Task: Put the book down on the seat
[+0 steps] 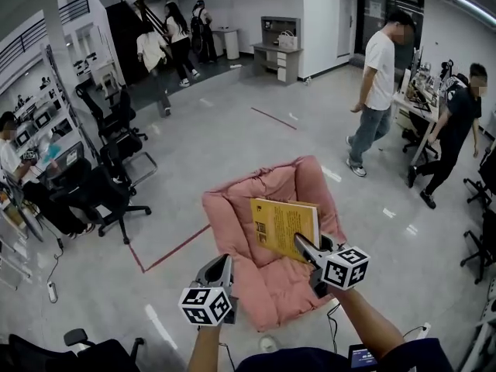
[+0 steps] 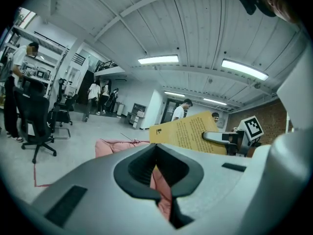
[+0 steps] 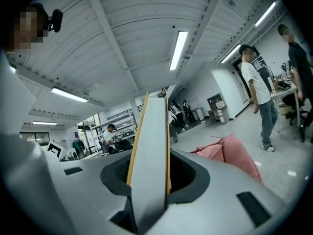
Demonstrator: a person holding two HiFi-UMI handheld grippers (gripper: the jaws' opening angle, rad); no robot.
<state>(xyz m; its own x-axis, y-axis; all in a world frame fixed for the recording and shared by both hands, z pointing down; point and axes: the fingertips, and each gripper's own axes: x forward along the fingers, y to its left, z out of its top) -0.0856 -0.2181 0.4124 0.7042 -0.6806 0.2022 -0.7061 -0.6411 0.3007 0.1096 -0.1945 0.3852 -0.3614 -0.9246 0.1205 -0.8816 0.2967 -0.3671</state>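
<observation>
Left gripper pinched shut, nothing held, hovering by front edge of seat. Right gripper clamped tight on near edge of yellow book. Only thin edge is gripped, so book could be swung loose, or bounced off sloped cushion if let go too high. Book is held tilted over middle of pink seat, seemingly not laid down yet, stretched away from right jaws toward backrest.

Book: cover print was too small to read; near edge lay hidden behind right claw. Seat: back cushion was partly covered by book, front corner by left claw. Office chair: cut by bottom edge.
</observation>
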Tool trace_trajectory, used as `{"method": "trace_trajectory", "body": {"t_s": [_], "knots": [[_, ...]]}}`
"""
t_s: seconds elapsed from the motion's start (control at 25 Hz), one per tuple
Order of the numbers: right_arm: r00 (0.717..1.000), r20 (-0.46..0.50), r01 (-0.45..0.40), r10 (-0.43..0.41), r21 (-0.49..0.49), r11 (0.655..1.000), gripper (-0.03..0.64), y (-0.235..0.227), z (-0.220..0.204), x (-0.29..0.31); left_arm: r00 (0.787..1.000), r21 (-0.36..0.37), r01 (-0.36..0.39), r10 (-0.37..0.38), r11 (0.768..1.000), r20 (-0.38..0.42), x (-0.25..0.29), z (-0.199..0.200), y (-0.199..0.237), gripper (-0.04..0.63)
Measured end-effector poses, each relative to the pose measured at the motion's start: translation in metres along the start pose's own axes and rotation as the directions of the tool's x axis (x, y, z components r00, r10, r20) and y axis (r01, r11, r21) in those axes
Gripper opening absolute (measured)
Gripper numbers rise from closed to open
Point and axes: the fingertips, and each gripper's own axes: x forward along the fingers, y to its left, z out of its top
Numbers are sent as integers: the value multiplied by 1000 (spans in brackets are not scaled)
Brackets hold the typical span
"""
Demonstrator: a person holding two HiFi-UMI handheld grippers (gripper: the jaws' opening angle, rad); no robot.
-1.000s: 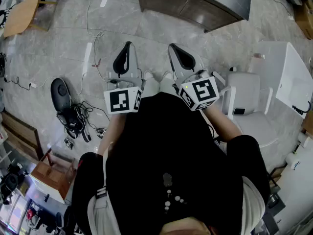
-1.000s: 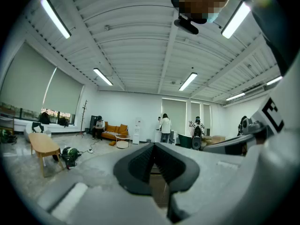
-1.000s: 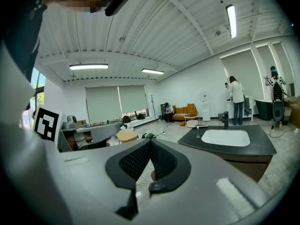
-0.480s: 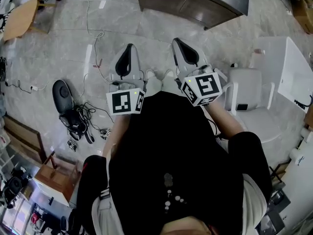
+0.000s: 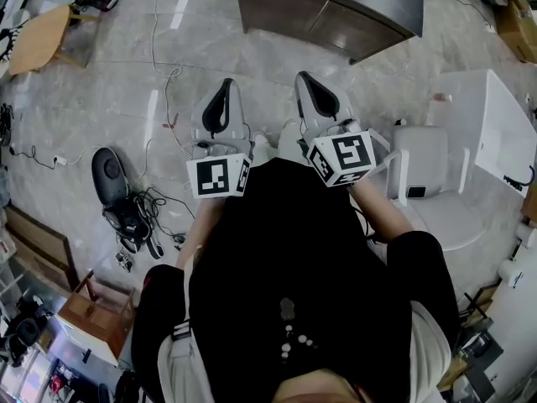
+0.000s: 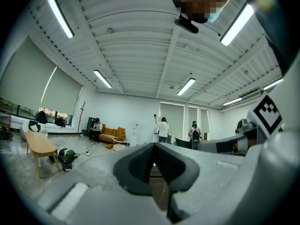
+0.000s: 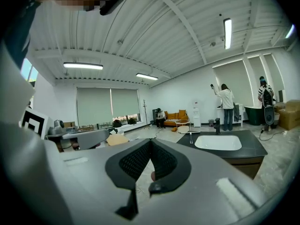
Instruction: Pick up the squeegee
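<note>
You hold two grippers: left gripper, right gripper. Around you: one sink counter, one white chair, one wooden table far left, one orange sofa, three people far off.

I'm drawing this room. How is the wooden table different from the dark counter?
The light wooden table stands on thin legs; the dark counter is a closed cabinet. The counter holds a white sink; the table has none. Both stand on the grey floor.

Bright ceiling strip lights, glare streaks on glossy floor, fisheye-bent edges, dark corners
</note>
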Motion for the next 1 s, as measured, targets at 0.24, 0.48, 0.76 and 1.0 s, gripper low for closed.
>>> {"method": "trace_trajectory", "body": {"t_s": [0.24, 0.48, 0.76, 1.0], "knots": [[999, 11, 35, -36, 32, 999, 2, -18, 6, 12, 1000, -10, -18, 18, 1000, 10, 14, 6, 14, 2], [1000, -6, 29, -29, 34, 999, 2, -32, 2, 38, 999, 2, -39, 39, 999, 11, 35, 5, 26, 2], [1000, -28, 9, -8, 42, 999, 2, -52, 8, 83, 999, 9, -49, 49, 999, 5, 79, 7, 40, 2], [999, -40, 6, -3, 60, 998, 2, -80, 12, 122, 999, 23, -49, 49, 999, -6, 123, 8, 48, 2]]}}
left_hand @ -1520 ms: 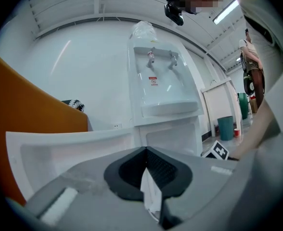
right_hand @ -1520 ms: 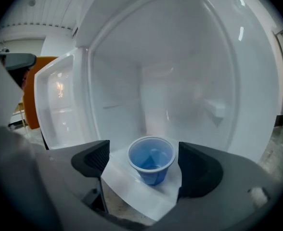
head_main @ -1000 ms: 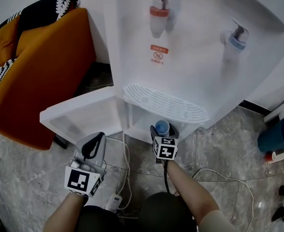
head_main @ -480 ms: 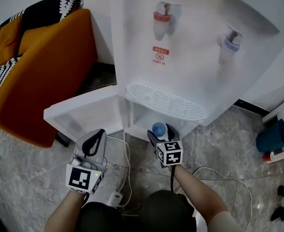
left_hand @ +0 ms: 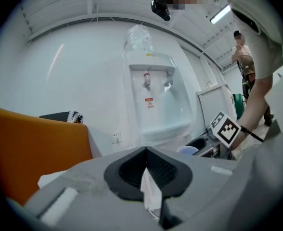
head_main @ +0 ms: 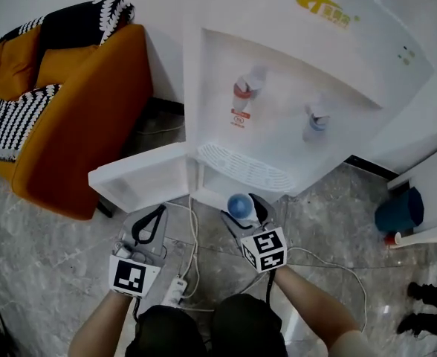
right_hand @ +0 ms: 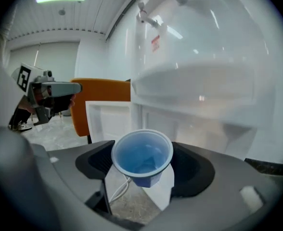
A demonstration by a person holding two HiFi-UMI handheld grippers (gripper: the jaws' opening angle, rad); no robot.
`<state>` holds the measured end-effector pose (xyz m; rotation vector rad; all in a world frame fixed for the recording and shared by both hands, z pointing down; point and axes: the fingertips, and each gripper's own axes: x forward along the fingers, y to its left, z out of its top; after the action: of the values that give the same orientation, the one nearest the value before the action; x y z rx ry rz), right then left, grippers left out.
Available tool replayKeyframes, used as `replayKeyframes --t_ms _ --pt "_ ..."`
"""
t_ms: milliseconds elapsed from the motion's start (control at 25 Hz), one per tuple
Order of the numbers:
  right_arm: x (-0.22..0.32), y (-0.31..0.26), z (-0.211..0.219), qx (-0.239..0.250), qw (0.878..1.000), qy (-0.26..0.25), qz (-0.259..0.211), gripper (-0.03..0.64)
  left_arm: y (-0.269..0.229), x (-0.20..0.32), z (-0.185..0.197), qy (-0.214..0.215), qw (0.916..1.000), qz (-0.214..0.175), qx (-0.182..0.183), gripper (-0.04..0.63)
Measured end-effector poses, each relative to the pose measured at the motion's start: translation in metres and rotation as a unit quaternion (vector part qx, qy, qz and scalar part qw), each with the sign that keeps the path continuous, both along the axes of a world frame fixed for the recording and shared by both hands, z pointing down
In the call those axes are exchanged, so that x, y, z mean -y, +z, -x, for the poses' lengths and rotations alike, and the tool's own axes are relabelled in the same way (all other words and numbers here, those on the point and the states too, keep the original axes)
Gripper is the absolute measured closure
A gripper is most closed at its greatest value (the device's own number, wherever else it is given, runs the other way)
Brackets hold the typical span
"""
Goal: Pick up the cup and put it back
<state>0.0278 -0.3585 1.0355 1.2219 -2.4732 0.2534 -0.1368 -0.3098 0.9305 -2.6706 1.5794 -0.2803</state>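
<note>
A small blue plastic cup [head_main: 238,204] [right_hand: 142,157] hangs upright and empty in the air, just in front of and below the white water dispenser's drip tray [head_main: 244,167]. My right gripper [head_main: 245,211] [right_hand: 144,170] is shut on it, one black pad on each side of its rim. To the left, my left gripper [head_main: 149,220] [left_hand: 145,153] is shut with nothing in it, held over the floor by the dispenser's open lower door [head_main: 140,181]. The left gripper view shows the cup [left_hand: 187,150] off to its right.
The dispenser [head_main: 293,88] has a red tap [head_main: 242,95] and a blue tap [head_main: 315,117] above the tray. An orange armchair [head_main: 70,110] stands at the left. A power strip [head_main: 172,292] and cables lie on the marble floor. A teal bin [head_main: 400,210] sits at the right.
My right gripper has lifted the cup out of the lower compartment, up and toward me. The left gripper has risen a little. The head view has pulled back.
</note>
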Motion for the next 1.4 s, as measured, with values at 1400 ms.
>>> replayKeyframes --t_ms 1400 --pt "-0.118 -0.733 -0.027 0.068 0.998 -0.015 -0.011 0.249 -0.604 -0.091 0.007 0.022 0.9993 -0.016 0.025 0.594"
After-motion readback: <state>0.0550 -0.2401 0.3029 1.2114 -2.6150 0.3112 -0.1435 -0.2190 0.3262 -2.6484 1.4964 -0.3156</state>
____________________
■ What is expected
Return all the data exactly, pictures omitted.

■ Worked solution
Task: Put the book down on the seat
[+0 steps] 
[+0 steps] 
[+0 steps] 
Demonstrator: a person holding two HiFi-UMI handheld grippers (gripper: the jaws' opening angle, rad); no robot.
<state>(xyz m; its own x-axis, y-axis; all in a world frame fixed for the recording and shared by both hands, z pointing down; point and axes: the fingertips, and each gripper's own axes: x forward along the fingers, y to its left, z out of its top) -0.0856 -0.2181 0.4124 0.7042 -0.6806 0.2022 -0.7061 -0.6411 0.3007 0.1096 -0.1945 0.3852 -0.3614 -0.9246 0.1205 -0.8816 0.2967 -0.3671</state>
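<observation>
Left gripper pinched shut, nothing held, hovering by front edge of seat. Right gripper clamped tight on near edge of yellow book. Only thin edge is gripped, so book could be swung loose, or bounced off sloped cushion if let go too high. Book is held tilted over middle of pink seat, seemingly not laid down yet, stretched away from right jaws toward backrest.

Book: cover print was too small to read; near edge lay hidden behind right claw. Seat: back cushion was partly covered by book, front corner by left claw. Office chair: cut by bottom edge.
</observation>
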Tool trace_trajectory, used as `{"method": "trace_trajectory", "body": {"t_s": [_], "knots": [[_, ...]]}}`
"""
t_s: seconds elapsed from the motion's start (control at 25 Hz), one per tuple
Order of the numbers: right_arm: r00 (0.717..1.000), r20 (-0.46..0.50), r01 (-0.45..0.40), r10 (-0.43..0.41), r21 (-0.49..0.49), r11 (0.655..1.000), gripper (-0.03..0.64), y (-0.235..0.227), z (-0.220..0.204), x (-0.29..0.31); left_arm: r00 (0.787..1.000), r21 (-0.36..0.37), r01 (-0.36..0.39), r10 (-0.37..0.38), r11 (0.768..1.000), r20 (-0.38..0.42), x (-0.25..0.29), z (-0.199..0.200), y (-0.199..0.237), gripper (-0.04..0.63)
Measured end-effector poses, each relative to the pose measured at the motion's start: translation in metres along the start pose's own axes and rotation as the directions of the tool's x axis (x, y, z components r00, r10, r20) and y axis (r01, r11, r21) in those axes
Gripper opening absolute (measured)
Gripper numbers rise from closed to open
Point and axes: the fingertips, and each gripper's own axes: x forward along the fingers, y to its left, z out of its top
Numbers are sent as integers: the value multiplied by 1000 (spans in brackets are not scaled)
Brackets hold the typical span
"""
Demonstrator: a person holding two HiFi-UMI handheld grippers (gripper: the jaws' opening angle, rad); no robot.
-1.000s: 
-1.000s: 
-1.000s: 
-0.480s: 
+0.000s: 
+0.000s: 
+0.000s: 
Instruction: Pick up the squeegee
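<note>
You hold two grippers: left gripper, right gripper. Around you: one sink counter, one white chair, one wooden table far left, one orange sofa, three people far off.

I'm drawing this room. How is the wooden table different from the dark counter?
The light wooden table stands on thin legs; the dark counter is a closed cabinet. The counter holds a white sink; the table has none. Both stand on the grey floor.

Bright ceiling strip lights, glare streaks on glossy floor, fisheye-bent edges, dark corners
</note>
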Motion for the next 1 s, as measured, targets at 0.24, 0.48, 0.76 and 1.0 s, gripper low for closed.
>>> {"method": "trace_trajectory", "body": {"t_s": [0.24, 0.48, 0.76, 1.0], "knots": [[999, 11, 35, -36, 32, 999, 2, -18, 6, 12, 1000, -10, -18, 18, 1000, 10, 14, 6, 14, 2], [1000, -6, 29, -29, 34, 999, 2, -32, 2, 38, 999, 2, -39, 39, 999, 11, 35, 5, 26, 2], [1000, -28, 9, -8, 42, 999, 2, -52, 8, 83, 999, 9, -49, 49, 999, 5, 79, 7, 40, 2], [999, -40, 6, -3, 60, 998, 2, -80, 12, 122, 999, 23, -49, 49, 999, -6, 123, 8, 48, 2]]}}
left_hand @ -1520 ms: 
right_hand @ -1520 ms: 
head_main @ -1000 ms: 
head_main @ -480 ms: 
left_hand @ +0 ms: 
head_main @ +0 ms: 
right_hand @ +0 ms: 
A demonstration by a person holding two HiFi-UMI handheld grippers (gripper: the jaws' opening angle, rad); no robot.
`<state>` holds the measured end-effector pose (xyz m; rotation vector rad; all in a world frame fixed for the recording and shared by both hands, z pointing down; point and axes: the fingertips, and each gripper's own axes: x forward along the fingers, y to its left, z out of its top; after the action: of the values that give the same orientation, the one nearest the value before the action; x y z rx ry rz), right then left, grippers left out.
Available tool replayKeyframes, used as `replayKeyframes --t_ms _ --pt "_ ..."`
"""
t_ms: milliseconds elapsed from the motion's start (control at 25 Hz), one per tuple
Order of the numbers:
  right_arm: x (-0.22..0.32), y (-0.31..0.26), z (-0.211..0.219), qx (-0.239..0.250), qw (0.878..1.000), qy (-0.26..0.25), qz (-0.259..0.211), gripper (-0.03..0.64)
  left_arm: y (-0.269..0.229), x (-0.20..0.32), z (-0.185..0.197), qy (-0.214..0.215), qw (0.916..1.000), qz (-0.214..0.175), qx (-0.182..0.183), gripper (-0.04..0.63)
Measured end-effector poses, each relative to the pose measured at the motion's start: translation in metres and rotation as a unit quaternion (vector part qx, qy, qz and scalar part qw), each with the sign that keeps the path continuous, both along the axes of a world frame fixed for the recording and shared by both hands, z pointing down
In the call those axes are exchanged, so that x, y, z mean -y, +z, -x, for the poses' lengths and rotations alike, and the tool's own axes are relabelled in the same way (all other words and numbers here, those on the point and the states too, keep the original axes)
Gripper is the absolute measured closure
A gripper is most closed at its greatest value (the device's own number, wherever else it is given, runs the other way)
Brackets hold the typical span
"""
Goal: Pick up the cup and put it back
<state>0.0278 -0.3585 1.0355 1.2219 -2.4732 0.2534 -0.1368 -0.3098 0.9305 -2.6706 1.5794 -0.2803</state>
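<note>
A small blue plastic cup [head_main: 238,204] [right_hand: 142,157] hangs upright and empty in the air, just in front of and below the white water dispenser's drip tray [head_main: 244,167]. My right gripper [head_main: 245,211] [right_hand: 144,170] is shut on it, one black pad on each side of its rim. To the left, my left gripper [head_main: 149,220] [left_hand: 145,153] is shut with nothing in it, held over the floor by the dispenser's open lower door [head_main: 140,181]. The left gripper view shows the cup [left_hand: 187,150] off to its right.
The dispenser [head_main: 293,88] has a red tap [head_main: 242,95] and a blue tap [head_main: 315,117] above the tray. An orange armchair [head_main: 70,110] stands at the left. A power strip [head_main: 172,292] and cables lie on the marble floor. A teal bin [head_main: 400,210] sits at the right.
My right gripper has lifted the cup out of the lower compartment, up and toward me. The left gripper has risen a little. The head view has pulled back.
</note>
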Motion for the next 1.4 s, as measured, with values at 1400 ms.
>>> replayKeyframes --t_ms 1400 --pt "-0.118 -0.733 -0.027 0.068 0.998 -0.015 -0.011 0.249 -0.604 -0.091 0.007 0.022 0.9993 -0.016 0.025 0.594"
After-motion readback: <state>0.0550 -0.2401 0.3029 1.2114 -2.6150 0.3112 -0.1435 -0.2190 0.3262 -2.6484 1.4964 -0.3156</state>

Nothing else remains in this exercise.